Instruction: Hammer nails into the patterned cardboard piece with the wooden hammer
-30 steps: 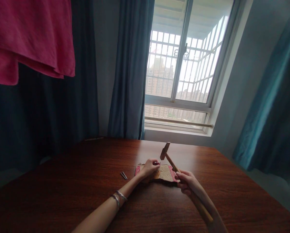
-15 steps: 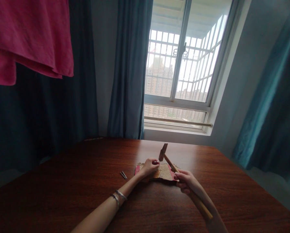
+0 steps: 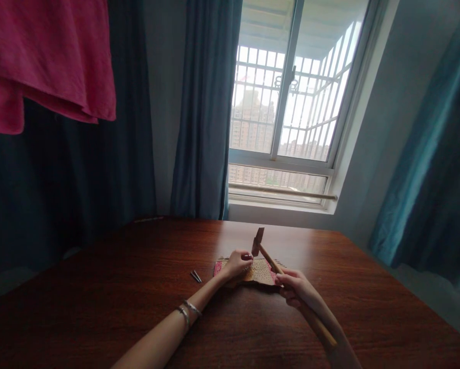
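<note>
My right hand (image 3: 295, 289) is closed round the wooden handle of a hammer (image 3: 273, 260). The hammer's metal head is tilted just above the fingertips of my left hand (image 3: 238, 264). Those fingers are pinched together on what looks like a thin nail (image 3: 252, 261), mostly hidden by the fingers and hammer head. Beneath both hands lies a flat patterned piece (image 3: 262, 271), tan and speckled in the middle with pink ends. My left hand rests on its left part and covers some of it.
A few loose nails (image 3: 195, 277) lie on the brown wooden table (image 3: 168, 246) left of the patterned piece. Behind the table are a blue curtain (image 3: 201, 128) and a barred window (image 3: 276, 102). A pink cloth (image 3: 60, 61) hangs at upper left.
The hammer head has shifted very slightly to the left, close over the left fingertips. Both hands keep their grip and place.
</note>
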### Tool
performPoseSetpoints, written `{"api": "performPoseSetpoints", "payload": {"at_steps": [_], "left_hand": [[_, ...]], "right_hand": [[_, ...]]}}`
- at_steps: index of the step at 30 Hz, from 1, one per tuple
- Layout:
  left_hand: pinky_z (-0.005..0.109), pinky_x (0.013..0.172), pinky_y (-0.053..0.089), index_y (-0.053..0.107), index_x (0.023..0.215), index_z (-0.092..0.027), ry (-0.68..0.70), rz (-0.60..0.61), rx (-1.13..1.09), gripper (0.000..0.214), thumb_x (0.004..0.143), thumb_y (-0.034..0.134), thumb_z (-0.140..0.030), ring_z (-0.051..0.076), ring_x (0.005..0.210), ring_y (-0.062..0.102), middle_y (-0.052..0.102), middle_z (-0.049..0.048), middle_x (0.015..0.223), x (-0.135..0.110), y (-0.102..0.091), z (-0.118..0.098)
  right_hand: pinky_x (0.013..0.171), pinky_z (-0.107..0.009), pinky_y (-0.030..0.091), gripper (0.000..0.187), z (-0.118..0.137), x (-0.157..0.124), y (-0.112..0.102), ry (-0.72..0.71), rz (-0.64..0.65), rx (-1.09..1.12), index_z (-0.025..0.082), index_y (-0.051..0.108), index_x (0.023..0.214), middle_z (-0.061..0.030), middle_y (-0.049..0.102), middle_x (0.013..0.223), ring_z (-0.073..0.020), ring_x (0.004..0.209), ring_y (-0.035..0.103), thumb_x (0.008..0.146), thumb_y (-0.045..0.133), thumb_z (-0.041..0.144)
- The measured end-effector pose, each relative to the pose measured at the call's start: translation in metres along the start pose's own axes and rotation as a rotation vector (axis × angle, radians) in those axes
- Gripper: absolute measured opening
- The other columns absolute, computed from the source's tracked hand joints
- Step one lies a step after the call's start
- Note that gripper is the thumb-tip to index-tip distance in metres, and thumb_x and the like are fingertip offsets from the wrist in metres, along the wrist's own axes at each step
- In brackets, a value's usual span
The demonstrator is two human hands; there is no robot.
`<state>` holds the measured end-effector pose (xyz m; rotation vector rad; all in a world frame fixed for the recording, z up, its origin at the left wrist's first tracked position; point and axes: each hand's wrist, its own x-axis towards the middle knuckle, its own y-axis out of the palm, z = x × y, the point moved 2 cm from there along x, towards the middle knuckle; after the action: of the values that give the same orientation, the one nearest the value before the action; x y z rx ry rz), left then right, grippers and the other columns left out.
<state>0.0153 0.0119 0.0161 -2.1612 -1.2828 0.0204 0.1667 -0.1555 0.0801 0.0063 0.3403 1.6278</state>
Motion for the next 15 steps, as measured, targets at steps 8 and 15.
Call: {"api": "performPoseSetpoints", "payload": {"at_steps": [8,15], "left_hand": [[0.020,0.062,0.040,0.067,0.076,-0.012,-0.007,-0.002,0.034,0.020,0.067,0.056,-0.025,0.015,0.071,0.057,0.066,0.0026,0.072,0.0006,-0.0018,-0.0018],[0.020,0.062,0.040,0.067,0.076,-0.012,-0.022,-0.002,0.032,0.020,0.067,0.056,-0.026,0.016,0.073,0.058,0.066,0.0031,0.073,0.0000,-0.0020,-0.0032]], "right_hand": [[0.029,-0.014,0.015,0.035,0.0022,-0.0016,0.0022,-0.002,-0.016,-0.006,0.017,0.050,0.080,0.0071,0.042,0.060,0.0003,0.035,0.030,0.058,0.069,0.036],[0.028,-0.014,0.015,0.035,0.0021,-0.0013,0.0029,-0.012,-0.007,-0.020,0.017,0.049,0.082,0.0075,0.041,0.058,0.0001,0.034,0.029,0.059,0.068,0.035]]}}
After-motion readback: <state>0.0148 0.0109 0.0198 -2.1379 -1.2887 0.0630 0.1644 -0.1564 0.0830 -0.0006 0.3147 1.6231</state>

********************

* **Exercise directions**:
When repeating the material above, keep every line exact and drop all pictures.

* **Solved exercise**:
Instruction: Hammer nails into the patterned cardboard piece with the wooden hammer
-30 steps: 
-15 steps: 
+0 steps: 
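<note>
My right hand (image 3: 295, 289) is closed round the wooden handle of a hammer (image 3: 273, 260). The hammer's metal head is tilted just above the fingertips of my left hand (image 3: 238, 264). Those fingers are pinched together on what looks like a thin nail (image 3: 252, 261), mostly hidden by the fingers and hammer head. Beneath both hands lies a flat patterned piece (image 3: 262, 271), tan and speckled in the middle with pink ends. My left hand rests on its left part and covers some of it.
A few loose nails (image 3: 195, 277) lie on the brown wooden table (image 3: 168, 246) left of the patterned piece. Behind the table are a blue curtain (image 3: 201, 128) and a barred window (image 3: 276, 102). A pink cloth (image 3: 60, 61) hangs at upper left.
The hammer head has shifted very slightly to the left, close over the left fingertips. Both hands keep their grip and place.
</note>
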### Tool
performPoseSetpoints, written `{"api": "performPoseSetpoints", "payload": {"at_steps": [_], "left_hand": [[_, ...]], "right_hand": [[_, ...]]}}`
- at_steps: index of the step at 30 Hz, from 1, one per tuple
- Layout:
  left_hand: pinky_z (-0.005..0.109), pinky_x (0.013..0.172), pinky_y (-0.053..0.089), index_y (-0.053..0.107), index_x (0.023..0.215), index_z (-0.092..0.027), ry (-0.68..0.70), rz (-0.60..0.61), rx (-1.13..1.09), gripper (0.000..0.214), thumb_x (0.004..0.143), thumb_y (-0.034..0.134), thumb_z (-0.140..0.030), ring_z (-0.051..0.076), ring_x (0.005..0.210), ring_y (-0.062..0.102), middle_y (-0.052..0.102), middle_z (-0.049..0.048), middle_x (0.015..0.223), x (-0.135..0.110), y (-0.102..0.091), z (-0.118..0.098)
  right_hand: pinky_x (0.013..0.171), pinky_z (-0.107..0.009), pinky_y (-0.030..0.091), gripper (0.000..0.187), z (-0.118..0.137), x (-0.157..0.124), y (-0.112..0.102), ry (-0.72..0.71), rz (-0.64..0.65), rx (-1.09..1.12), index_z (-0.025..0.082), index_y (-0.051..0.108), index_x (0.023..0.214), middle_z (-0.061..0.030), middle_y (-0.049..0.102), middle_x (0.013..0.223), ring_z (-0.073..0.020), ring_x (0.004..0.209), ring_y (-0.035..0.103), thumb_x (0.008..0.146), thumb_y (-0.045..0.133), thumb_z (-0.041..0.144)
- The measured end-effector pose, each relative to the pose measured at the call's start: translation in metres along the start pose's own axes and rotation as a rotation vector (axis × angle, radians) in those axes
- Gripper: absolute measured opening
- The other columns absolute, computed from the source's tracked hand joints
- Step one lies a step after the call's start
- Note that gripper is the thumb-tip to index-tip distance in metres, and thumb_x and the like are fingertip offsets from the wrist in metres, along the wrist's own axes at each step
- In brackets, a value's usual span
The demonstrator is two human hands; there is no robot.
`<state>` holds the measured end-effector pose (xyz m; rotation vector rad; all in a world frame fixed for the recording, z up, its origin at the left wrist's first tracked position; point and axes: each hand's wrist, its own x-axis towards the middle knuckle, its own y-axis out of the palm, z = x × y, the point moved 2 cm from there along x, towards the middle knuckle; after the action: of the values that give the same orientation, the one nearest the value before the action; x y z rx ry rz), left then right, grippers and the other columns left out.
<state>0.0153 0.0119 0.0161 -2.1612 -1.2828 0.0204 0.1667 -0.1555 0.0801 0.0063 0.3403 1.6278</state>
Motion for the next 15 steps, as measured, targets at steps 8 and 15.
Call: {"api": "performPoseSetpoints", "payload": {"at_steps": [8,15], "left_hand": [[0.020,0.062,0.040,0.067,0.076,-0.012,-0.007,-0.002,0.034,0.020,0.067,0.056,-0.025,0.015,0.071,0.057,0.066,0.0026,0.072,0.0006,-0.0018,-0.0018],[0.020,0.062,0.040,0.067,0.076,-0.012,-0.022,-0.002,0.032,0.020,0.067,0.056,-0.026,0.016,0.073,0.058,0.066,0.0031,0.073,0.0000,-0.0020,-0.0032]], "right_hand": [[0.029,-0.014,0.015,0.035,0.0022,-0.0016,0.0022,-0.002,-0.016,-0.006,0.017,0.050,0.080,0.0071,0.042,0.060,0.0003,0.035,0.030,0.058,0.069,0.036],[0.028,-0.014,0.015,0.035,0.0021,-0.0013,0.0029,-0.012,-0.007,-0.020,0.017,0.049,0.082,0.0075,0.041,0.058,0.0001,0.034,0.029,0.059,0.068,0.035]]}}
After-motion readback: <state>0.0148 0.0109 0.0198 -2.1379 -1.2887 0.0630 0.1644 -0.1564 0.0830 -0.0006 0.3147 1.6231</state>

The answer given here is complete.